In fact Natasha lives in a run-down part of Cardiff, her husband Carl lost his job a few years ago, and the family had to rely on supermarket vouchers from Save the Children for their food. They saved their pennies for a few treats for the children at Christmas, but had to raid the money tin during the pandemic.

She volunteers at her local community centre where she runs a donations shop of secondhand clothes and toys, so she can give something back by helping her neighbours. She sees the struggle, because she lives it.

Natasha’s family has no economic value. They’ve paid taxes in the past, and survive as much on charity as on benefits. And were Natasha made Chancellor of the Exchequer, you can be sure that businesses would not be given so big a bailout they were actually embarrassed by them.

You can bet your bottom dollar that schoolchildren would get fed, the taxman would be given the resources to hunt down thieves, and employment schemes would be up and running now, not in 3 years’ time.

If Natasha had been luckier, she might have been able to make her family richer.

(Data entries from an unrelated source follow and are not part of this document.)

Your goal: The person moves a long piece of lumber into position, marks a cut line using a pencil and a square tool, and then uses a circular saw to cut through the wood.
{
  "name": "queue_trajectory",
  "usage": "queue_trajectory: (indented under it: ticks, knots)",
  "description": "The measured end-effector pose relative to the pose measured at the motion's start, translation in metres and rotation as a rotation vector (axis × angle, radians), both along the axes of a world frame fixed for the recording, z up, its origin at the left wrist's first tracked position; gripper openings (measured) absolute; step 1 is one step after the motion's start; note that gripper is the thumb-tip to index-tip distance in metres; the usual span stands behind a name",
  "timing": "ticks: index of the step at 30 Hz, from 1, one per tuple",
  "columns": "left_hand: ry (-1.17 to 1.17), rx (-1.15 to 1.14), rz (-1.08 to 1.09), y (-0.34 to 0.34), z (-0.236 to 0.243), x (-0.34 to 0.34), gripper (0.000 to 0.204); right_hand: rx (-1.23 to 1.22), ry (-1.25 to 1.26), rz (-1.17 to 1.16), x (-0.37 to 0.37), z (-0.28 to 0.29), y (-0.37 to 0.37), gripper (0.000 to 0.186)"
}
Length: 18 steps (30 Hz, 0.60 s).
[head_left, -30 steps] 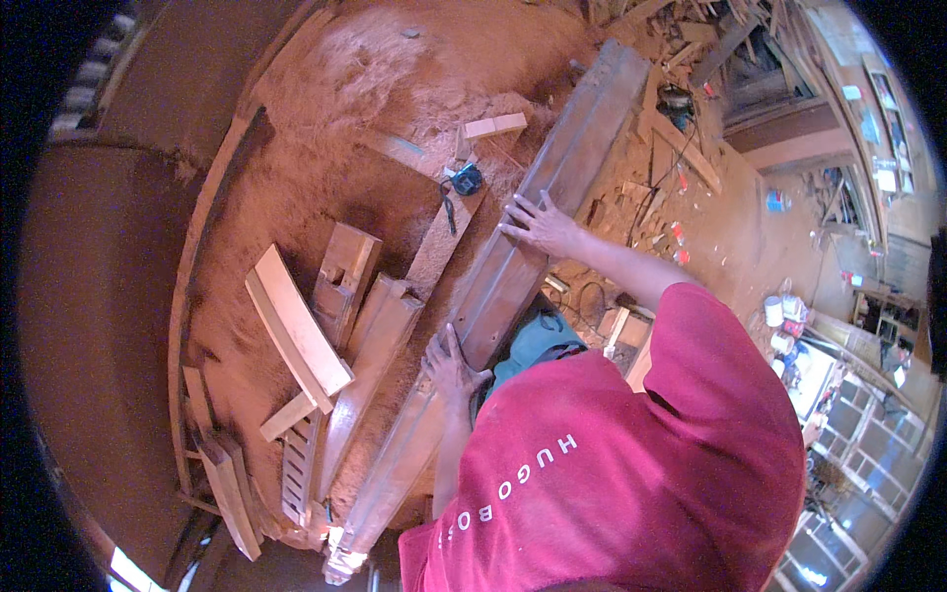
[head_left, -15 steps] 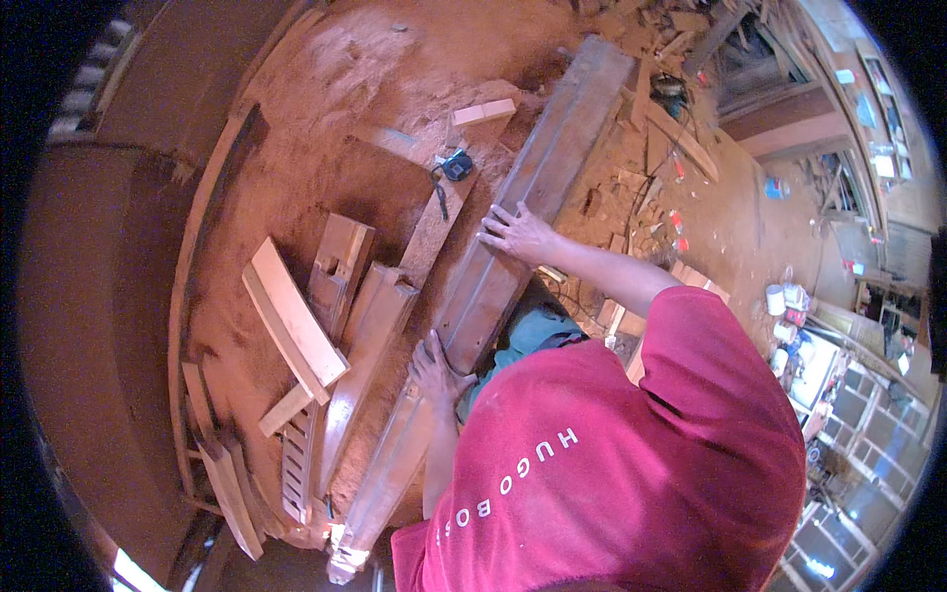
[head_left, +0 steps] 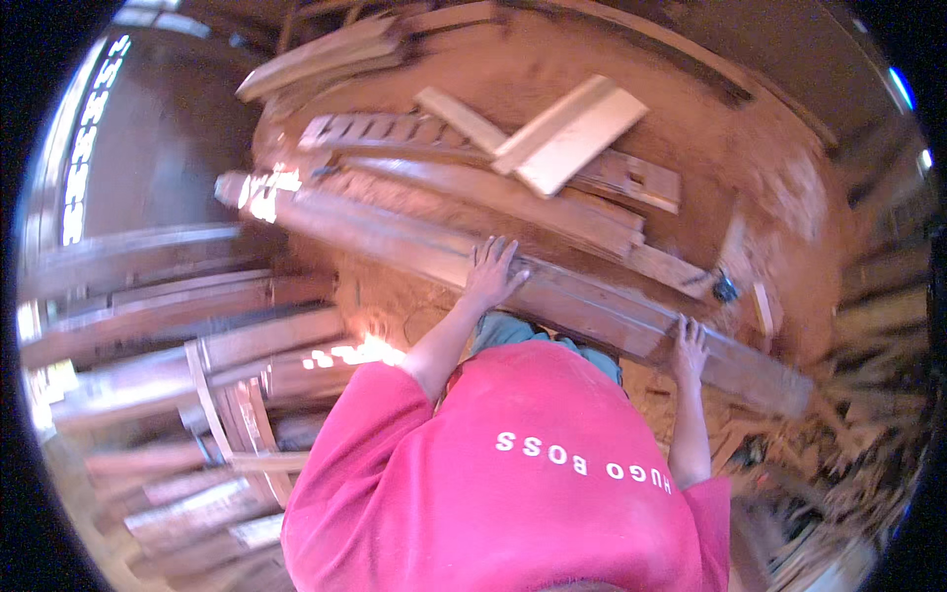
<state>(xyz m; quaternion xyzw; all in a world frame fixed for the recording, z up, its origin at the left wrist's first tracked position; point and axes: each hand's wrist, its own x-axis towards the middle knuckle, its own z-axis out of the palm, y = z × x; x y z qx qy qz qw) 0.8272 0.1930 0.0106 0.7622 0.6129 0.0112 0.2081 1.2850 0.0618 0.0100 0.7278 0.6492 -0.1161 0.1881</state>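
A long brown wooden beam [head_left: 602, 308] runs across in front of my body, from far left to near right. My left hand [head_left: 496, 273] lies on its upper face with the fingers stretched out and slightly apart. Farther right along the same beam, my right hand [head_left: 692, 345] rests on top, fingers extended. Neither hand is wrapped around the wood. Just beyond the beam lie a shorter thick timber [head_left: 513, 197] and a dark tape measure [head_left: 725, 287].
Pale boards [head_left: 582, 138] lie crossed beyond the timber, near a slotted wooden piece [head_left: 395, 131] and a notched block [head_left: 636, 180]. Reddish sawdust [head_left: 691, 113] covers the ground. Blurred stacked timber [head_left: 187, 365] stands at left; wood scraps [head_left: 838, 483] litter the lower right.
The whole view has swung round, so the beam now lies crosswise and the stacked timber at left shows. Both hands remain on the beam with fingers spread.
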Motion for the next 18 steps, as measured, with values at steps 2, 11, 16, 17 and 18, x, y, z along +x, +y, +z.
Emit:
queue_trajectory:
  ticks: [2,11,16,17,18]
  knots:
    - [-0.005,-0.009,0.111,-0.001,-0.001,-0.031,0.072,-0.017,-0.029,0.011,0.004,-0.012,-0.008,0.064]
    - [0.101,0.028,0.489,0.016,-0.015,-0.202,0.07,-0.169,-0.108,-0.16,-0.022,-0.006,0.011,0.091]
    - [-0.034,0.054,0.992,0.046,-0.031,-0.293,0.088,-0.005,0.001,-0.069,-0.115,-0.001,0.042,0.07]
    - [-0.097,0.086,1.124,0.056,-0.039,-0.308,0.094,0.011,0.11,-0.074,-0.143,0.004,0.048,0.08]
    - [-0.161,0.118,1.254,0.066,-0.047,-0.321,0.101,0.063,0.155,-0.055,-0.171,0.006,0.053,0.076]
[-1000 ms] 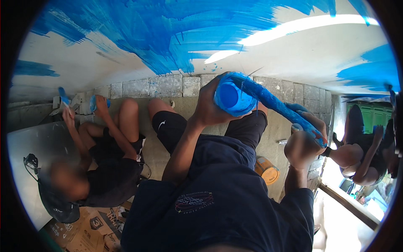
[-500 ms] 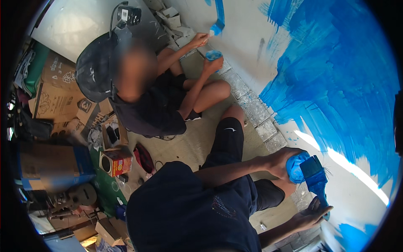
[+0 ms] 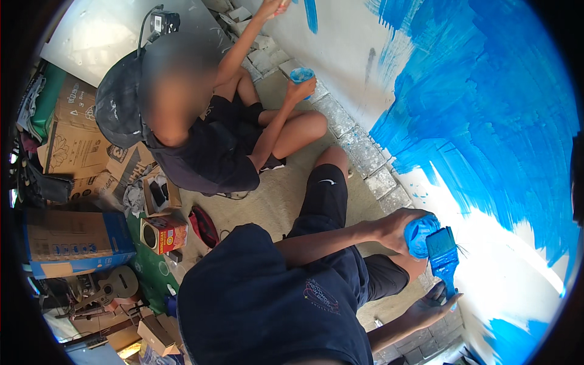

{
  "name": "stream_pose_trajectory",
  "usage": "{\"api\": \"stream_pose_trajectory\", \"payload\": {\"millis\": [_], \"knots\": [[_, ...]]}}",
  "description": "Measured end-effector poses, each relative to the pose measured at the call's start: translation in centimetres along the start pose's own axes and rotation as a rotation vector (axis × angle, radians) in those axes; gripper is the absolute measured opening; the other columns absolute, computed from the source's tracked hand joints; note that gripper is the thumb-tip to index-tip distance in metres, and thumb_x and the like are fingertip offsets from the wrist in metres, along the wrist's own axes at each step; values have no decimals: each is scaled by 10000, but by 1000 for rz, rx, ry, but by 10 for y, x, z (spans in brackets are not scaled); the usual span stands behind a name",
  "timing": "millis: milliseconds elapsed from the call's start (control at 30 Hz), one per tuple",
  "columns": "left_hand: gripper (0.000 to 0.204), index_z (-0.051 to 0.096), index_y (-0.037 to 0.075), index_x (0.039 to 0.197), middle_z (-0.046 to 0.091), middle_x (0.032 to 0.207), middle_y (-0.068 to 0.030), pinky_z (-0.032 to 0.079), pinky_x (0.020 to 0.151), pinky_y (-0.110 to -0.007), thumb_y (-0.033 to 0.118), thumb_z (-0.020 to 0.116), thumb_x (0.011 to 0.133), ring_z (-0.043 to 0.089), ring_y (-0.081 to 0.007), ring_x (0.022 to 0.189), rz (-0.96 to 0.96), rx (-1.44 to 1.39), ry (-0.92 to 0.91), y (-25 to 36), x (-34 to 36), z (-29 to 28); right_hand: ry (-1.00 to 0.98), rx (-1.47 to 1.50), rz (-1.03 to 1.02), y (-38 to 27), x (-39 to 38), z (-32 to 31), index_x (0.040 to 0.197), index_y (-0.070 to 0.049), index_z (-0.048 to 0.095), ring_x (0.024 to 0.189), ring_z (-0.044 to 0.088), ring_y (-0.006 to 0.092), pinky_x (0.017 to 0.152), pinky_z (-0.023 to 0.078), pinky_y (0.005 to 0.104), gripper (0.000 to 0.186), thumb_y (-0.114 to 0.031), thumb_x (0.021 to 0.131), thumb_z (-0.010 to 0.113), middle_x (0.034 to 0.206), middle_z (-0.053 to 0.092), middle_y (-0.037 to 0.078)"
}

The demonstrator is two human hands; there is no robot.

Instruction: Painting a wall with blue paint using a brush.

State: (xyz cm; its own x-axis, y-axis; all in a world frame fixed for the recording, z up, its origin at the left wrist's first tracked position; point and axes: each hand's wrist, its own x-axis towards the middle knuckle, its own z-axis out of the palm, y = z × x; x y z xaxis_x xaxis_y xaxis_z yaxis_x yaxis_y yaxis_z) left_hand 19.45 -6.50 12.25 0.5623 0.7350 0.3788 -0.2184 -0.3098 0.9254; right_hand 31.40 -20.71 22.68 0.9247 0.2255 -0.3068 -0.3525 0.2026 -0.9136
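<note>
Head view: left hand (image 3: 394, 231) wrapped round a blue-stained cup (image 3: 417, 236); right hand (image 3: 427, 310) gripping the handle of a wide blue brush (image 3: 442, 254). Bristles lie across the cup's rim in view; contact cannot be told. Versus half a second ago, the pair is little changed; co-worker's raised hand (image 3: 271, 9) is higher along the wall (image 3: 480, 115). Judgement: own work sits at the cup, between strokes.

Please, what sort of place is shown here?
Probably a home storage area being painted: the wall, partly covered in blue, cardboard boxes and what looks like a guitar suggest it.
</note>
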Motion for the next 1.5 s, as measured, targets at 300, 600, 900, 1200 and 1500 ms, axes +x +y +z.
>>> {"api": "stream_pose_trajectory", "payload": {"millis": [300,600,900,1200,1500], "knots": [[799,553,9,1230,633,1165,-149,492,939,-377,324,916,591,634,-252,1050,-70,-59,-93,2,4,9,-264,261,134,4,44,-57,875,-45,581,700,579,155,682,499,302,317,-348,967,586,747,594,48],[708,584,37,1166,667,1088,-93,533,885,-347,235,949,592,659,-191,994,-79,88,-44,-49,-45,-6,-50,464,-47,12,43,-31,1222,-93,528,912,628,153,821,551,263,400,-380,960,621,1076,634,103],[665,602,43,1126,678,1059,-92,542,860,-344,235,947,592,671,-193,956,-119,263,50,-71,-80,-28,-377,526,-554,-86,70,34,1242,-118,474,1050,616,250,938,495,363,316,-353,1030,479,1285,563,205],[638,626,56,1093,691,1017,-100,547,833,-347,287,944,590,685,-204,926,-148,306,-2,-64,-93,-27,-603,520,-809,-174,105,120,1158,-20,497,1060,660,357,900,575,453,240,-201,1008,542,1181,604,295],[676,610,53,1103,688,1020,-94,546,845,-359,282,954,568,682,-202,927,-122,306,-39,-74,-92,-28,-155,493,-1104,-236,158,-1,1136,25,511,951,696,337,887,597,432,249,-169,992,568,1105,635,284]]}}
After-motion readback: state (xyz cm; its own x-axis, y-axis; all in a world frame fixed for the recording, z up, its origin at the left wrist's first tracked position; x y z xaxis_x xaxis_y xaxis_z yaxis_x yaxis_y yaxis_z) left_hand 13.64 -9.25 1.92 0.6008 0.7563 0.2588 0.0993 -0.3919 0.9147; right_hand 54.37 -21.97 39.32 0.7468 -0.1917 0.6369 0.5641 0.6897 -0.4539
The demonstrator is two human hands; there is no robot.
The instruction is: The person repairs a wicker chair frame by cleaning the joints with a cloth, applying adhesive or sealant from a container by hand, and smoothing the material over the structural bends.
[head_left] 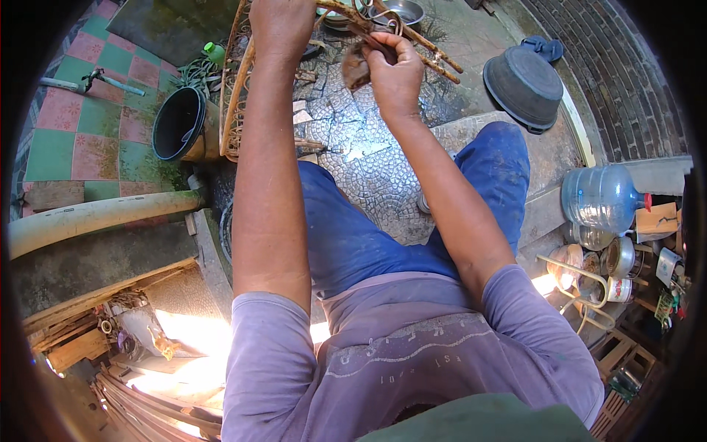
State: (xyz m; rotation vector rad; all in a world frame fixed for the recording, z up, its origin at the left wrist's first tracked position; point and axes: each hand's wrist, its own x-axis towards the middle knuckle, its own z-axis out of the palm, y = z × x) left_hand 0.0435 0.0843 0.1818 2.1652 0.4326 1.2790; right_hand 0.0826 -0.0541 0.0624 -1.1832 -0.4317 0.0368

The fact her life has been different to Sunak’s is not her fault, but then she hasn’t sought responsibility for running the country.

Sunak did. He, and those who recruited, promoted, and voted for him, thought his background as a millionaire married to daughter of a billionaire showed he knew how to make money.

But all it shows is that he doesn’t notice how outrageously overpriced his coffee mug is. So how could he see overpriced PPE, or the point of paying every adult £1,000 a month during a pandemic to prevent economic disaster, or that “unviable” people are precisely the sort many of us can’t do without?

It matters that he appears to have spent £1,800 to join a club he rarely visits. It matters that his wife wears £2,000 of designer clobber for an after-work drink. It matters that he set up his own business, but with such a vast cushion that he has seen no reason to help those without a safety net.

Had he enjoyed all his good luck, and still been able to see the best way to get help to the stragglers, he’d be a great Chancellor, and an “economically unviable” hedge fund manager. Had he ever struggled, feared, or fretted, he’d know how the 7m people he’s declined to help are feeling now, and he’d make a fine Prime Minister one day.

But because he’s a great banker, he’s a poor politician, unable to see the need for help never mind find the means of delivering it. He’s an “economically unviable” Chancellor, who still argues the pandemic matters less than profits even as we tumble into his debts.

If the man in charge of the purse-strings can party with millionaires while children go hungry, then he’s not up to the job of spending cash our wisely, or well. He puts on a great show, but that’s it.